Records from a data source —
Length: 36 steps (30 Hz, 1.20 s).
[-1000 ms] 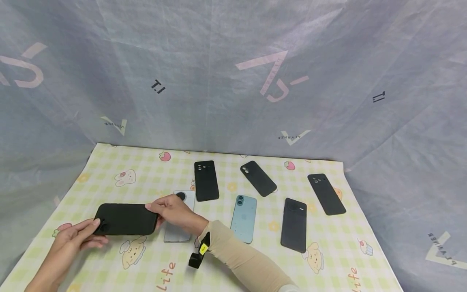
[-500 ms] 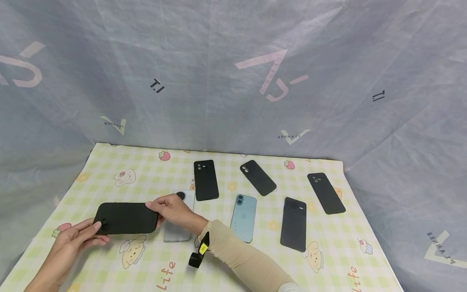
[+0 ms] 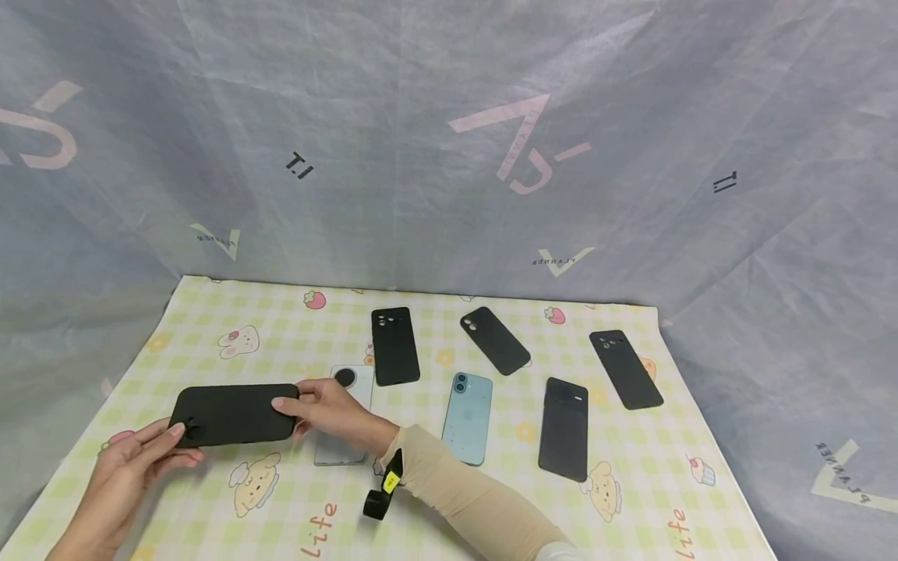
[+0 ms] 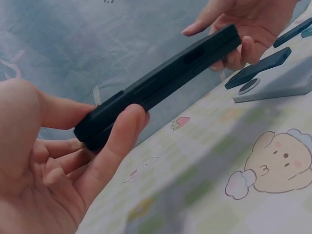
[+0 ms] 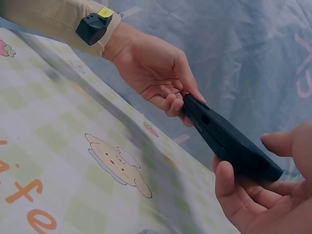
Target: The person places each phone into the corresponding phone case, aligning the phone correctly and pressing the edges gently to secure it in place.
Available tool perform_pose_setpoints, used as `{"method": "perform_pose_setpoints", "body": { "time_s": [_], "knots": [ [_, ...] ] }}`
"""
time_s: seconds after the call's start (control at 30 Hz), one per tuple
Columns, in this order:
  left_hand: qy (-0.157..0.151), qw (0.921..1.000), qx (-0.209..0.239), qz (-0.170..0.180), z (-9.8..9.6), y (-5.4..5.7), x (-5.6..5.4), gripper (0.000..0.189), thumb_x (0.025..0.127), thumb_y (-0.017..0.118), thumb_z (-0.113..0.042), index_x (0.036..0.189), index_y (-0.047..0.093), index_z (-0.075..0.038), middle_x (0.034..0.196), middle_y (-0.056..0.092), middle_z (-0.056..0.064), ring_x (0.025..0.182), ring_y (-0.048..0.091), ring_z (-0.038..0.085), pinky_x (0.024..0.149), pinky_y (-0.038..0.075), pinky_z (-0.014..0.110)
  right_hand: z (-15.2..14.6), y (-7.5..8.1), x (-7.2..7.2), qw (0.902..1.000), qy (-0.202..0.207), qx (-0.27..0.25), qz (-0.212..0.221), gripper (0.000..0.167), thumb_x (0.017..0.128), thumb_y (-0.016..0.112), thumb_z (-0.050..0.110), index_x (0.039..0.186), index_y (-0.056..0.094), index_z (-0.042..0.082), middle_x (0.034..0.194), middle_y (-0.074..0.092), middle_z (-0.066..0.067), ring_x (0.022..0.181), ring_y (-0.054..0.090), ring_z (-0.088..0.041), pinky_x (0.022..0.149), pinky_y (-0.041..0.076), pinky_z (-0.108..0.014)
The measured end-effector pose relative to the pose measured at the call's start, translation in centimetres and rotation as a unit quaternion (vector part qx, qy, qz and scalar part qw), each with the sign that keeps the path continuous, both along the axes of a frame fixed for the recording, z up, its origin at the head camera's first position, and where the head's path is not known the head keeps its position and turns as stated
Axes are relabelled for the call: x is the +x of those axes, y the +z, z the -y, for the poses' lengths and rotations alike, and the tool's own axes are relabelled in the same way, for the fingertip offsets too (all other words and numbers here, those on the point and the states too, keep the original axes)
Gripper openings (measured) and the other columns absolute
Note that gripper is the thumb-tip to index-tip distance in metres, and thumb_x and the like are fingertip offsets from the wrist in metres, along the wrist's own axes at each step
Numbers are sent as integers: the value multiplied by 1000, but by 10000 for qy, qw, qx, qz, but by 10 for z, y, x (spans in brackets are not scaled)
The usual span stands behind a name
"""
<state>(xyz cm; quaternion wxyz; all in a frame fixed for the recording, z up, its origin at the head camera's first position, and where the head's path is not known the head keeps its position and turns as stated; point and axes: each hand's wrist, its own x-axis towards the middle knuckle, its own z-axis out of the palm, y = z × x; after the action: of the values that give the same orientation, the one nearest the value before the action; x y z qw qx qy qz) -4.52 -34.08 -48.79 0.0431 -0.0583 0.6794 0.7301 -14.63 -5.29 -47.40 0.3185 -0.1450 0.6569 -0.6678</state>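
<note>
Both hands hold a black phone case [image 3: 235, 417] sideways above the left part of the table. Its edge looks thick and layered in the left wrist view, with a cutout along the side. A round camera area [image 3: 191, 428] shows at its left end. My left hand [image 3: 133, 463] grips that end, thumb on top and fingers below. My right hand [image 3: 333, 409] has the other end, fingers curled beneath it. In the right wrist view the right thumb [image 5: 279, 142] stands raised off the surface. A white phone [image 3: 340, 448] lies partly hidden under the right hand.
A light-blue phone [image 3: 470, 421] and a dark phone [image 3: 564, 432] lie on the checked tablecloth [image 3: 421, 514]. Three black cases with camera cutouts, a left one [image 3: 397, 351], a middle one [image 3: 500, 343] and a right one [image 3: 627, 374], lie farther back. A grey curtain [image 3: 393, 140] hangs behind.
The held phone case has shifted slightly left and tilted, its right end a little higher. My right thumb has slid inward from that end, and the right fingers have changed their hold.
</note>
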Motion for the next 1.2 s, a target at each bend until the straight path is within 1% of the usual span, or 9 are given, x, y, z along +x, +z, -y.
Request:
{"method": "perform_pose_setpoints", "body": {
  "time_s": [0.13,0.27,0.43,0.5,0.6,0.7,0.83,0.97,1.2],
  "knots": [
    [55,9998,176,2,1,0,1,26,114,52,-8,121,67,-29,95,79,17,86,78,23,81,62,26,-1,-4,1,9996,218,-155,60,16,105,72,21,109,77,6,86,81,-10,70,75,-26,82,64,-38],
    [32,9997,245,-45,0,1,1,35,114,52,-8,117,71,-36,95,79,17,86,79,23,82,61,25,-2,-6,5,9973,561,-452,168,16,106,70,18,108,77,4,95,80,-20,98,73,-53,92,60,-56],
    [95,9998,78,130,1,2,-1,28,114,54,-12,116,68,-36,93,79,15,83,76,21,77,61,25,-1,-7,8,9949,591,-750,313,12,106,69,14,106,75,4,98,79,-24,108,64,-62,91,62,-33],
    [109,9994,-77,318,1,3,-2,21,115,55,-15,131,65,-24,92,78,13,82,75,20,75,60,26,-2,-6,9,9942,564,-851,349,11,106,69,12,107,74,3,98,78,-27,108,63,-63,90,61,-28],
    [109,9970,-300,699,1,5,-4,52,115,54,-20,160,38,1,93,78,7,83,74,16,75,60,26,-2,-6,9,9939,517,-920,326,11,106,69,11,108,74,2,99,77,-28,107,65,-61,95,59,-26],
    [88,9939,-433,1013,1,8,-6,78,116,52,-23,163,3,17,95,77,-4,86,74,11,79,61,26,-2,-5,9,9945,477,-893,280,10,106,69,11,107,73,3,98,77,-29,104,71,-55,101,54,-23],
    [126,9908,-641,1187,1,10,-9,81,115,55,-26,162,6,18,104,70,-16,93,76,7,87,62,28,-2,-4,9,9954,422,-829,244,9,106,69,12,107,72,3,97,77,-29,104,73,-51,105,50,-20],
    [211,9895,-860,1139,-1,11,-10,82,113,59,-27,159,13,22,112,67,-15,96,77,8,90,62,31,-2,-5,8,9959,408,-798,147,11,106,68,12,112,73,3,98,77,-28,105,72,-53,105,50,-20],
    [183,9919,-862,911,0,8,-6,74,114,57,-21,156,17,25,99,73,-21,91,78,7,83,62,27,0,-4,9,9980,366,-508,25,10,107,69,18,104,73,9,90,79,-22,87,81,-23,107,45,-17]
  ]
}}
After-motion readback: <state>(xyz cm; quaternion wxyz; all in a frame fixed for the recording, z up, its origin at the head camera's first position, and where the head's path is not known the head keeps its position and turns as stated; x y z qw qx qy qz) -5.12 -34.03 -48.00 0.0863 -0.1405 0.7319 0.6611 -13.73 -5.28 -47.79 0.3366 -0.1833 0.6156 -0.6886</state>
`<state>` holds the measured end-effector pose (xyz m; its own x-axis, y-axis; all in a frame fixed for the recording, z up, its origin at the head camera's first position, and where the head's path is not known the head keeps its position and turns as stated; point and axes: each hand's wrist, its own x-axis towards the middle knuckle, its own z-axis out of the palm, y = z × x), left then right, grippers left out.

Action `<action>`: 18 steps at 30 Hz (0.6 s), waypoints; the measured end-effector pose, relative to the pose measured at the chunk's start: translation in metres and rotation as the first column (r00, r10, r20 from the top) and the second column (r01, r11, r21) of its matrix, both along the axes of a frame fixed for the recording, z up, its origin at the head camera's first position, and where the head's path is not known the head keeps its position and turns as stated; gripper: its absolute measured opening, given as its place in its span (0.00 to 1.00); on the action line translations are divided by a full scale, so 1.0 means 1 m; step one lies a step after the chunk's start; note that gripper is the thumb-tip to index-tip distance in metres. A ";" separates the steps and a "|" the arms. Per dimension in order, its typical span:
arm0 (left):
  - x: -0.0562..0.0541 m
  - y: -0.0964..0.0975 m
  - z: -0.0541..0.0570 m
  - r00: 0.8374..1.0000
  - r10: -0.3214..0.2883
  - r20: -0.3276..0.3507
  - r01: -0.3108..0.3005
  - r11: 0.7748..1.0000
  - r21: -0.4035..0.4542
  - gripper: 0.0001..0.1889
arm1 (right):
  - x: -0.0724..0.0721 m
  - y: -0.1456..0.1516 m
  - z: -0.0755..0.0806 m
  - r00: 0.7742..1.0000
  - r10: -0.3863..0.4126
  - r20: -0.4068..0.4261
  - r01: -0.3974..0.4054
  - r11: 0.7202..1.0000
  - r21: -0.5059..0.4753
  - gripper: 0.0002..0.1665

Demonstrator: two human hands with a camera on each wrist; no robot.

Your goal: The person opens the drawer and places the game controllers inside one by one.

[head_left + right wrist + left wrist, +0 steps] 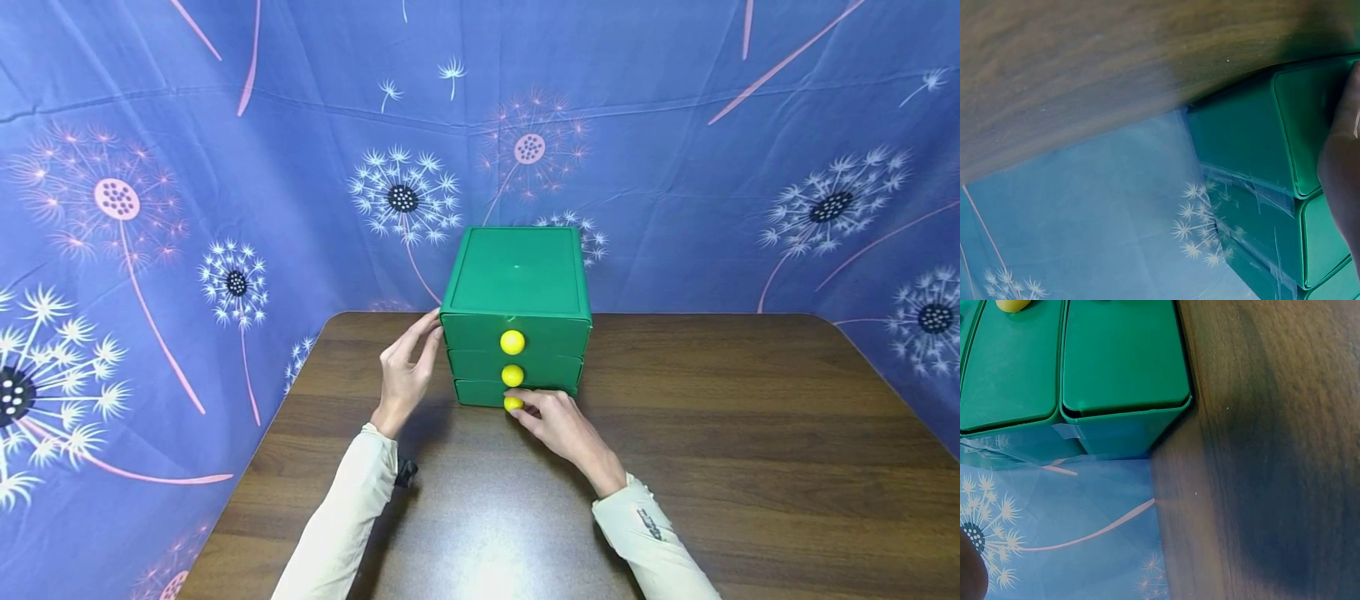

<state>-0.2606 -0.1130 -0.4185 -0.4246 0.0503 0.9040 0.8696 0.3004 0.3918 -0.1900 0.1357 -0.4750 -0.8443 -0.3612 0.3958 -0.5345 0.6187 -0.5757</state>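
Note:
A green three-drawer box (517, 271) stands on the wooden table, each drawer front bearing a round yellow knob. My right hand (558, 423) pinches the lowest yellow knob (513, 403) between thumb and fingers. The top knob (512, 342) and the middle knob (513, 376) are untouched. All the drawers sit flush in the box. At the box's upper left side, my left hand (407, 375) rests its fairly straight fingers against the wall. In the right wrist view, part of the right hand (1342, 169) covers the lowest drawer front (1310, 119).
The brown table (750, 433) extends to both sides of the box and in front of it. Behind hangs a blue cloth (660, 167) with dandelion prints. Clear tape (1067, 430) runs along the box's side. A small black item (406, 472) is at the left cuff.

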 end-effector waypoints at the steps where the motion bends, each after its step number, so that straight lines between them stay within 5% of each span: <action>1: 0.000 0.000 0.000 1.000 -0.002 0.000 0.002 1.000 0.000 0.21 | 0.000 0.000 0.000 1.000 0.001 0.001 -0.001 1.000 0.000 0.13; 12: -0.003 -0.004 -0.001 1.000 0.010 -0.001 -0.010 1.000 -0.006 0.20 | -0.005 0.001 -0.002 0.999 0.035 -0.027 -0.034 0.999 0.036 0.14; 18: 0.001 -0.009 -0.003 0.998 0.029 0.059 -0.025 0.997 -0.069 0.21 | 0.008 0.013 -0.001 1.000 -0.009 -0.002 0.009 0.998 0.064 0.20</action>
<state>-0.2600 -0.1219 -0.4215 -0.4798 0.0987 0.8718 0.8366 0.3509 0.4207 -0.1821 0.1487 -0.4755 -0.8470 -0.3782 0.3734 -0.5297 0.6593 -0.5336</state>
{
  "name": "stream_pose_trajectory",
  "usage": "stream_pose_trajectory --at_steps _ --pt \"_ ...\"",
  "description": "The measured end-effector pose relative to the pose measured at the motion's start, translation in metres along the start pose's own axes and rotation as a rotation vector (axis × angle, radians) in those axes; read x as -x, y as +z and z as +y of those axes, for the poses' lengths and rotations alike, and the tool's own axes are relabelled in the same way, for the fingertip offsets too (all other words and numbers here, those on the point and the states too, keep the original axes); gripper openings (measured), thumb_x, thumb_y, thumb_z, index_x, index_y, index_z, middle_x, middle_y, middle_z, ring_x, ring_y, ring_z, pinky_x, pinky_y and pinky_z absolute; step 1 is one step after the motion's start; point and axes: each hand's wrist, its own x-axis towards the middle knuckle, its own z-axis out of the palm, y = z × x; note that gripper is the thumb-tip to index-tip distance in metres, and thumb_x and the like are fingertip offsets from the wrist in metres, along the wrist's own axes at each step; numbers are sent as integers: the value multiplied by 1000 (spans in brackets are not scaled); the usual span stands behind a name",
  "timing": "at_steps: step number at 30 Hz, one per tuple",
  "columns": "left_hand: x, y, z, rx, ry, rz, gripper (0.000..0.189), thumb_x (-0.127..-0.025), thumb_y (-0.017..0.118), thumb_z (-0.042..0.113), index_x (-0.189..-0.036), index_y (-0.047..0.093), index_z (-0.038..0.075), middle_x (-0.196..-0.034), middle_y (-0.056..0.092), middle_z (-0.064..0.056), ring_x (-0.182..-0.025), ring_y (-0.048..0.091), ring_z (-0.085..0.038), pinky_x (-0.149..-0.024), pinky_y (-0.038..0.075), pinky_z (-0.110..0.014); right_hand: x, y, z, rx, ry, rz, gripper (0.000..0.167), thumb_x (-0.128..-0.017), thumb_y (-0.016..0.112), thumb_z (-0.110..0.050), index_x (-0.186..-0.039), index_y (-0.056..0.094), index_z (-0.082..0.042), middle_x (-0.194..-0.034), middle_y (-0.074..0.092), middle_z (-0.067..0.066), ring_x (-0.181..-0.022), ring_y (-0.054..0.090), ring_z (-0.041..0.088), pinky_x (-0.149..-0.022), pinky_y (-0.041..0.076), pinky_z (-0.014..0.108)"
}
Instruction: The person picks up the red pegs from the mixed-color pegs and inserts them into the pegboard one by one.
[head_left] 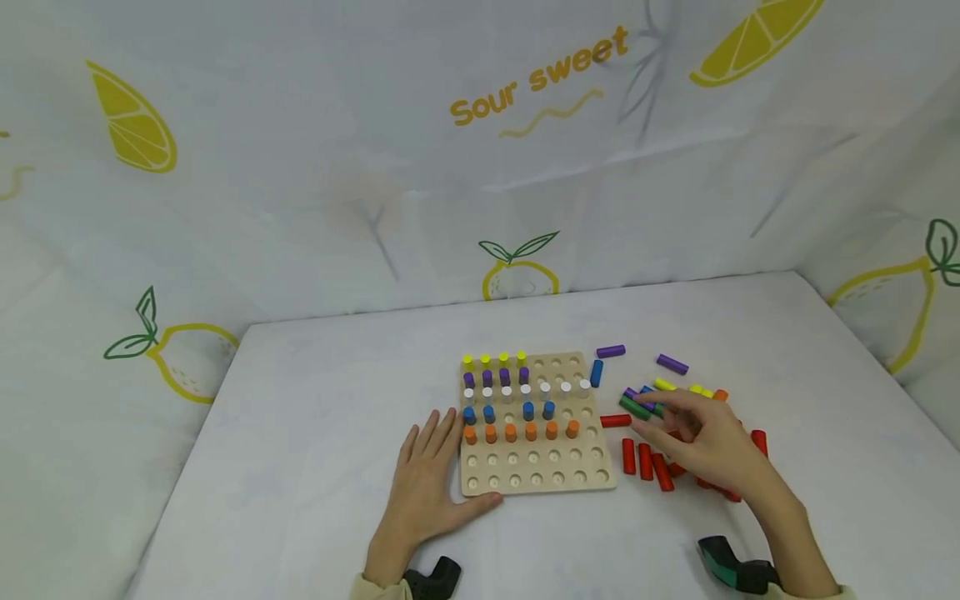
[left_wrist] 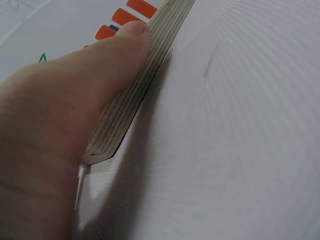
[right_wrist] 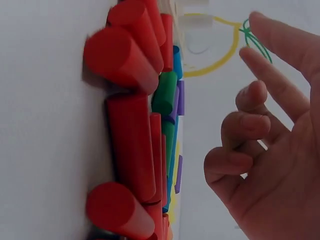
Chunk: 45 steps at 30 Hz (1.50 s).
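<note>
A wooden peg board [head_left: 543, 468] lies on the table with rows of yellow, purple, white, blue and orange pegs standing in its holes. The two front rows of holes hold no pegs. My left hand [head_left: 423, 483] rests along the board's left side, fingers extended, thumb at the front left corner; in the left wrist view the thumb [left_wrist: 110, 57] lies against the layered edge [left_wrist: 127, 107]. To the board's right, my right hand [head_left: 712, 437] hovers over loose pegs, thumb and forefinger apart with nothing between them. A green peg [head_left: 634, 407] lies near its fingertips.
Several red pegs [head_left: 646, 461] lie right of the board, partly hidden under the right hand. Loose purple pegs [head_left: 672, 364], a blue peg [head_left: 596, 373] and yellow pegs [head_left: 664, 384] lie farther back. A white lemon-print cloth [head_left: 322, 233] rises behind the table.
</note>
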Motion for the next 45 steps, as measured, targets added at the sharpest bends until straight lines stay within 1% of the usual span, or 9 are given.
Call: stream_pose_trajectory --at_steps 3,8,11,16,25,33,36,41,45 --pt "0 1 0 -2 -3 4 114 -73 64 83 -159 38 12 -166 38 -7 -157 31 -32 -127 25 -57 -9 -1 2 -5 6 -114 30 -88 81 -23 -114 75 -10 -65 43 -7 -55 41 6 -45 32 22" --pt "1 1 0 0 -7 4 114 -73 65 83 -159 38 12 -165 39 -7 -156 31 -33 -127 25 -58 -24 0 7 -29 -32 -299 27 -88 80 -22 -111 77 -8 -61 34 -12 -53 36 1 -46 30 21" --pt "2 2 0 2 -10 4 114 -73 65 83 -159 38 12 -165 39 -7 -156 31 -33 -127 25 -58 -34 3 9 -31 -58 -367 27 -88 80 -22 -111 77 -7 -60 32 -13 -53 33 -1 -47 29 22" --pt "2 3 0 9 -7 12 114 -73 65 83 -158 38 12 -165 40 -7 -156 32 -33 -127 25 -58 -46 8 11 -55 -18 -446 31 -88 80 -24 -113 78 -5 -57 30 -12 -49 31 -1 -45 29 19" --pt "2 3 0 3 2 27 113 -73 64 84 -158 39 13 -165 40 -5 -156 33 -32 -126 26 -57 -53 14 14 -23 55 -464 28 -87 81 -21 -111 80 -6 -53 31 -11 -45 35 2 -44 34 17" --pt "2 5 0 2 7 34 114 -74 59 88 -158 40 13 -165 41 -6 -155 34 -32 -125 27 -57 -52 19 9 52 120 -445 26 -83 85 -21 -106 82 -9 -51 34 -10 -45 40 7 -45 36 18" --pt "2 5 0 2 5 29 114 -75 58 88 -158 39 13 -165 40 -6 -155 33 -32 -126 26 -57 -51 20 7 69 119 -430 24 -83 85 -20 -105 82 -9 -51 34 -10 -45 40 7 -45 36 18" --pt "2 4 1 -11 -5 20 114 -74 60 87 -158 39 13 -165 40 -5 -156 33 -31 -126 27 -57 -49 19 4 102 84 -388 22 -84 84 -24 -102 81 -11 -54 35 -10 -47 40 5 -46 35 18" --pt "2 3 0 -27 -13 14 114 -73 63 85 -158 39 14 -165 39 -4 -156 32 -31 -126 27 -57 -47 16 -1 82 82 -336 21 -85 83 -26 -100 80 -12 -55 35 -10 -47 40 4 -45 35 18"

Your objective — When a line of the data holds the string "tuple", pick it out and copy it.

Answer for the task —
time_s: seconds after the call's start (control at 30 Hz), one per tuple
  "timing": "at_steps: step number at 30 Hz, one per tuple",

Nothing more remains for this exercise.